Your objective: Please reply with one number only: how many lines in the entries below contain the string "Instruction".

Supplied material Start Marker

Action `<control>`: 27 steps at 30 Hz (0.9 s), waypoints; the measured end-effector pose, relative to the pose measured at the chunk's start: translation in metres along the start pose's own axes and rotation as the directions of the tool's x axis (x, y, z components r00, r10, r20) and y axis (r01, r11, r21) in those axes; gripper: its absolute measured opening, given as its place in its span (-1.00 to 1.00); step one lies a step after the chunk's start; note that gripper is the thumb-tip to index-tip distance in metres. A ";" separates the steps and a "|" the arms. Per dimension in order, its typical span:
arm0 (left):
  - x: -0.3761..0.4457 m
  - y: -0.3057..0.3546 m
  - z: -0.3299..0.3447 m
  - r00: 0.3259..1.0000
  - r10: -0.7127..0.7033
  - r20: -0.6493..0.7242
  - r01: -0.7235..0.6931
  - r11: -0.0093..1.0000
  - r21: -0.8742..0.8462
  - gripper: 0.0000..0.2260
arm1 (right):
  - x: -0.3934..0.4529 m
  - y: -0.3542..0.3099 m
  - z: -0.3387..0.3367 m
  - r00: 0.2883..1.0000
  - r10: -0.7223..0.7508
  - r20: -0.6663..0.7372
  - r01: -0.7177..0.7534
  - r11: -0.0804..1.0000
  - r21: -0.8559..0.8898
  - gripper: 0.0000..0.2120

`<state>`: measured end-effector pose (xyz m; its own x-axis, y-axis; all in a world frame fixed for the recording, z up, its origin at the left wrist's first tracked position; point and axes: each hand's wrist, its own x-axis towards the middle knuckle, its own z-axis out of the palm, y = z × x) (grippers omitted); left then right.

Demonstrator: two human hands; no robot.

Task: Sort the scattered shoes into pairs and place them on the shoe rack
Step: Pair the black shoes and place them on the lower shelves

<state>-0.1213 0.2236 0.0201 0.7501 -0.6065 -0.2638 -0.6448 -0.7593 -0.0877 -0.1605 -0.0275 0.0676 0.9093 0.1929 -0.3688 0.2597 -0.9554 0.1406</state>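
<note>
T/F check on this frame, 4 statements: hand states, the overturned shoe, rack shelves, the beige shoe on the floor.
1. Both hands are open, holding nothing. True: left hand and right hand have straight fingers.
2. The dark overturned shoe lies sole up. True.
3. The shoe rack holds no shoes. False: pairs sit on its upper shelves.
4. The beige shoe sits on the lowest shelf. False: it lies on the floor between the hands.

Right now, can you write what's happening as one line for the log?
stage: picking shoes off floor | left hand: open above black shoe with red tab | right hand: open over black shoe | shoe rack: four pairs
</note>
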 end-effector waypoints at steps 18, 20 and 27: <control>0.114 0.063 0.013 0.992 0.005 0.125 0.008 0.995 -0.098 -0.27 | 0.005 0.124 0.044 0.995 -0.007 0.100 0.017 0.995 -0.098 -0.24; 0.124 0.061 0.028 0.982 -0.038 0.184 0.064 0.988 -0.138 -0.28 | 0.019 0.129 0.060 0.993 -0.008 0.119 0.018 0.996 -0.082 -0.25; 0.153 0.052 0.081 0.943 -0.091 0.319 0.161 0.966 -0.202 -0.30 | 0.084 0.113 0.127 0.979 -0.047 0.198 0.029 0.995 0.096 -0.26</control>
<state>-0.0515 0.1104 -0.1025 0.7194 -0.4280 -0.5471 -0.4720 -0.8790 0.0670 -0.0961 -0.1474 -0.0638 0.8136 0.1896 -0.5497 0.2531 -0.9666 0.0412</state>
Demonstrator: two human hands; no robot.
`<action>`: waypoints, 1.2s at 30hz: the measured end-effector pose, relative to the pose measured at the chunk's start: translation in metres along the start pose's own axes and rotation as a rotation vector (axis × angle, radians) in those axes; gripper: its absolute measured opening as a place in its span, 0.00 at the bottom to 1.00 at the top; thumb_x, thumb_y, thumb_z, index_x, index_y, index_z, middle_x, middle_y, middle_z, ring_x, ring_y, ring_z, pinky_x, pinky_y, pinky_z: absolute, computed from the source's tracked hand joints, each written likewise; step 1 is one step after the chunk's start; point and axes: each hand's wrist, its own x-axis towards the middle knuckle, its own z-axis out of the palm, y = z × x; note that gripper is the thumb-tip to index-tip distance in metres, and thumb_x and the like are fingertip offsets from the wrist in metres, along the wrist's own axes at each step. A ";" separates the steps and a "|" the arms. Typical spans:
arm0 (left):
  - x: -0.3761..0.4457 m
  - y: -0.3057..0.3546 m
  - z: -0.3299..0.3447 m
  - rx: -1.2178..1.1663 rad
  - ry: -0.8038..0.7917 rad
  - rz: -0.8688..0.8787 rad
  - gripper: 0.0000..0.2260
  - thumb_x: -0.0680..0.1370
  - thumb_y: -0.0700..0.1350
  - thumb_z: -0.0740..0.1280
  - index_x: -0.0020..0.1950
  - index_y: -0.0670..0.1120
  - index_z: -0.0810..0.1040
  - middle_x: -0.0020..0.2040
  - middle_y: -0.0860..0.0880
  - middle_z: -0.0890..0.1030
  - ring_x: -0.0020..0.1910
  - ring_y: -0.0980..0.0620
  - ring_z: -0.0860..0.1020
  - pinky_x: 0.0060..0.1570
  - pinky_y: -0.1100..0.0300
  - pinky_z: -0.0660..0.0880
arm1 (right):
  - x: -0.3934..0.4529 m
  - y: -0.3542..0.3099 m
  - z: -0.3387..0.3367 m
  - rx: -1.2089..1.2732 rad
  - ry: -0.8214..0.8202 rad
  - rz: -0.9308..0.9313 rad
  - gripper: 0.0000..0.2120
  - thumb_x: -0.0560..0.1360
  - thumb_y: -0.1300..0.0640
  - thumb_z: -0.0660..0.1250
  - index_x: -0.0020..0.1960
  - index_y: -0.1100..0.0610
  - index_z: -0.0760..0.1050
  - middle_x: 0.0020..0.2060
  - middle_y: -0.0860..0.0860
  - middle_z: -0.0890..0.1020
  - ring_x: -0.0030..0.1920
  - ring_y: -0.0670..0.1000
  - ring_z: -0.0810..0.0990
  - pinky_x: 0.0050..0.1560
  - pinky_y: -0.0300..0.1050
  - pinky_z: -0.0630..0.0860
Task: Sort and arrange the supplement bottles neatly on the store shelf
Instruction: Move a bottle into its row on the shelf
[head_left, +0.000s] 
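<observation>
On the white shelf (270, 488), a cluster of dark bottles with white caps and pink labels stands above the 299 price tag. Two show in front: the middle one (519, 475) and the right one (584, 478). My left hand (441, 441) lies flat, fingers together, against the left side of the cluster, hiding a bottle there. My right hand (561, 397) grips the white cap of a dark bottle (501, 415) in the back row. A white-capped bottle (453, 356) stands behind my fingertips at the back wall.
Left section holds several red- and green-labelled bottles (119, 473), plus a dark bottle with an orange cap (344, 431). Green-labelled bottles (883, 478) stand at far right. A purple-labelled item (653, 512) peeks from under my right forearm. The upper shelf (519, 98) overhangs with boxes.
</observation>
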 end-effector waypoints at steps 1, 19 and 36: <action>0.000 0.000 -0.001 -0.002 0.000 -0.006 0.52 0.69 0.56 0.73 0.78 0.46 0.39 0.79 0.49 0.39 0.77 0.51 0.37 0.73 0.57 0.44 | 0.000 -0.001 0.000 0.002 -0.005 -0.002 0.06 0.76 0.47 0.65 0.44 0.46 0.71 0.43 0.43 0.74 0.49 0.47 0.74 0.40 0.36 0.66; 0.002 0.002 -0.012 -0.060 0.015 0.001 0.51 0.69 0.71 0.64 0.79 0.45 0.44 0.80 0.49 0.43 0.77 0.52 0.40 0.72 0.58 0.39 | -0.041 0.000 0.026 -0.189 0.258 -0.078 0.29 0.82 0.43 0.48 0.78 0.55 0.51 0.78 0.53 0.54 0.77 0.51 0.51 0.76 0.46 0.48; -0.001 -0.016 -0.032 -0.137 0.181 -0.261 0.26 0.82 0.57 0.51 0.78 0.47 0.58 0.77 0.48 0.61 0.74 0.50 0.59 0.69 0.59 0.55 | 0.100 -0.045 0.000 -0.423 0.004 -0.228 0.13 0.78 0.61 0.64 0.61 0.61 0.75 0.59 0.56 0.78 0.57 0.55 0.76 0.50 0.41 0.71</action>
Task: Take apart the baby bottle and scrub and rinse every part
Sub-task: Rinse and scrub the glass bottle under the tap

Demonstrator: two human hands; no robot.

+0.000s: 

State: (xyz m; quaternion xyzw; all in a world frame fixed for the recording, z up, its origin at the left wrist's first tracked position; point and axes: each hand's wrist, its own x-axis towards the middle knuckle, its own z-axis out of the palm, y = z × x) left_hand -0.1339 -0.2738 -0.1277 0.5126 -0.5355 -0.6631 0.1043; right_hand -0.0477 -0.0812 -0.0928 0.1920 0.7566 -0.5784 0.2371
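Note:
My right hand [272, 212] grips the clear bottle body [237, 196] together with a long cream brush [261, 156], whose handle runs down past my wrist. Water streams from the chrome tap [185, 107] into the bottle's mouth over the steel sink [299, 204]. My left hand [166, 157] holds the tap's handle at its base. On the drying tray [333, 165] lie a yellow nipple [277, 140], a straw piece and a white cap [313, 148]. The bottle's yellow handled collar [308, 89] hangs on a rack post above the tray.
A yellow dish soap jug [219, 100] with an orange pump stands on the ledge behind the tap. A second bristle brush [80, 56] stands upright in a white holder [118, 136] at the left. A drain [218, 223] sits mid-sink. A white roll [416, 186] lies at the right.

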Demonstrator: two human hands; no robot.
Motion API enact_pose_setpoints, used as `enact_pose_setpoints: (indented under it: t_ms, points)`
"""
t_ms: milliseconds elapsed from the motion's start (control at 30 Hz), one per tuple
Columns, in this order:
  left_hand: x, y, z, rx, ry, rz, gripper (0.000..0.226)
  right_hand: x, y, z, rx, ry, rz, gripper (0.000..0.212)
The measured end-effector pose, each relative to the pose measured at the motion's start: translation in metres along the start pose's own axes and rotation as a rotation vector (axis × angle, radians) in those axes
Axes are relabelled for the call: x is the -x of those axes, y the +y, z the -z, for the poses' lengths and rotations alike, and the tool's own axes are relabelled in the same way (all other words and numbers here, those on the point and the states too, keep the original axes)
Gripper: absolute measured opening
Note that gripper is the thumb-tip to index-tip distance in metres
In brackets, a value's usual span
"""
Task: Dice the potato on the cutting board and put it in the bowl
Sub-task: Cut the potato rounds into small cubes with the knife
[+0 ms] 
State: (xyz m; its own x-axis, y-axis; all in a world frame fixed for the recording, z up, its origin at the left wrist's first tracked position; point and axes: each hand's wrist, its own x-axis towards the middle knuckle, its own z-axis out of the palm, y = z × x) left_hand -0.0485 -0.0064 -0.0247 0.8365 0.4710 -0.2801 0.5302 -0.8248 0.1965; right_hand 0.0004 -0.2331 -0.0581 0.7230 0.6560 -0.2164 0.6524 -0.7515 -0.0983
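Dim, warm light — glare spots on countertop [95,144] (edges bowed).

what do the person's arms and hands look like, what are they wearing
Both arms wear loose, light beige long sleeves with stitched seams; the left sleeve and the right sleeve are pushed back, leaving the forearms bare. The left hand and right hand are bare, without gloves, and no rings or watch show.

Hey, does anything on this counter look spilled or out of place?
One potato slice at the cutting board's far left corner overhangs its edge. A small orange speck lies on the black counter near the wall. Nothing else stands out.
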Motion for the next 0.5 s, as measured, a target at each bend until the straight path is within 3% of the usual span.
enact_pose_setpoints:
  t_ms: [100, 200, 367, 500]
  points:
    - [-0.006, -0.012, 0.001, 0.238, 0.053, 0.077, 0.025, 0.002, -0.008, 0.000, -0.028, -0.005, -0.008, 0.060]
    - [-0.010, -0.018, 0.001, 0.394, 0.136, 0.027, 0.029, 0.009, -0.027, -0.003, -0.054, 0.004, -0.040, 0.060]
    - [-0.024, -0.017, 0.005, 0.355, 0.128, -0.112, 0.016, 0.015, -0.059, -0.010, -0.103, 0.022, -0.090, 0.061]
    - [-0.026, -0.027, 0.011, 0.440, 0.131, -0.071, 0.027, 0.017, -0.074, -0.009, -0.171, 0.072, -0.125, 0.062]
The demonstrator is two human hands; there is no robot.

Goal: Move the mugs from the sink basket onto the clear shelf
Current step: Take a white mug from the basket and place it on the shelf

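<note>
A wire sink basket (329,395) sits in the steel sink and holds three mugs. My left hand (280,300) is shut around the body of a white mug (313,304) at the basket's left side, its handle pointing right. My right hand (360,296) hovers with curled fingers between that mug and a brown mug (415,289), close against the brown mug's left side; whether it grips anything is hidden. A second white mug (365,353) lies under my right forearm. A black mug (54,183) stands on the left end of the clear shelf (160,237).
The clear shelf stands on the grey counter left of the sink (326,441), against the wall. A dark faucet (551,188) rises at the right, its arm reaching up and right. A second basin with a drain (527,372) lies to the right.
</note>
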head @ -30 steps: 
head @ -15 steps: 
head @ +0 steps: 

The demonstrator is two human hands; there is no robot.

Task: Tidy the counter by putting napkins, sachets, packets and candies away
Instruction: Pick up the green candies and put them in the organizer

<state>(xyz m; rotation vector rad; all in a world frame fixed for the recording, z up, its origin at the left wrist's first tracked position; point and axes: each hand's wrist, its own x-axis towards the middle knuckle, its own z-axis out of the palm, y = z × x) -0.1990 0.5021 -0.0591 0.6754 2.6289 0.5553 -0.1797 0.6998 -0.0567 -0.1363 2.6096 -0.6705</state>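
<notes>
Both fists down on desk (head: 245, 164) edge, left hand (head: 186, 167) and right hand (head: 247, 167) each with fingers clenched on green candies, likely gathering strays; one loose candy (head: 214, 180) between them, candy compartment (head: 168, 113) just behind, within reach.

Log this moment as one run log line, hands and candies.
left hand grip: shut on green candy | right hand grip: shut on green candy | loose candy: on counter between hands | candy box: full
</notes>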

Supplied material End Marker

Answer to the problem: 2